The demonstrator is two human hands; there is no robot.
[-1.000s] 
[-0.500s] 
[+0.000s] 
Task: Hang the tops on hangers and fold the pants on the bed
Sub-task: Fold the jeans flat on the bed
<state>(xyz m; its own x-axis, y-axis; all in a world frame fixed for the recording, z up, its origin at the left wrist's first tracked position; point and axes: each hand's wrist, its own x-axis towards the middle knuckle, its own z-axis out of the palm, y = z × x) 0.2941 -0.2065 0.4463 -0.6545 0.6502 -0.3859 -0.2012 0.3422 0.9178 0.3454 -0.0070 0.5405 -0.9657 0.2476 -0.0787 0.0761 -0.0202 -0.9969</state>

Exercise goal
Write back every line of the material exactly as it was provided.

Written answer
The demonstrator is two human hands; there is no robot.
[-1.000s] 
[-0.500s] 
[+0.000s] 
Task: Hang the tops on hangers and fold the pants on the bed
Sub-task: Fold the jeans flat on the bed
<state>(xyz m; its own x-axis, y-axis; all in a world frame fixed for the recording, z up, its origin at the left wrist's first tracked position; point and axes: each hand's wrist, its own x-axis towards the middle knuckle, its own z-axis out of the palm, y = z × x) 0.2941 -0.2065 0.4463 -0.6545 0.6502 -0.3859 -0.2012 0.3422 0.9178 0.3454 -0.0070 0.5405 -0.9657 0.2476 -0.0787 0.0761 -0.0202 -0.9969</state>

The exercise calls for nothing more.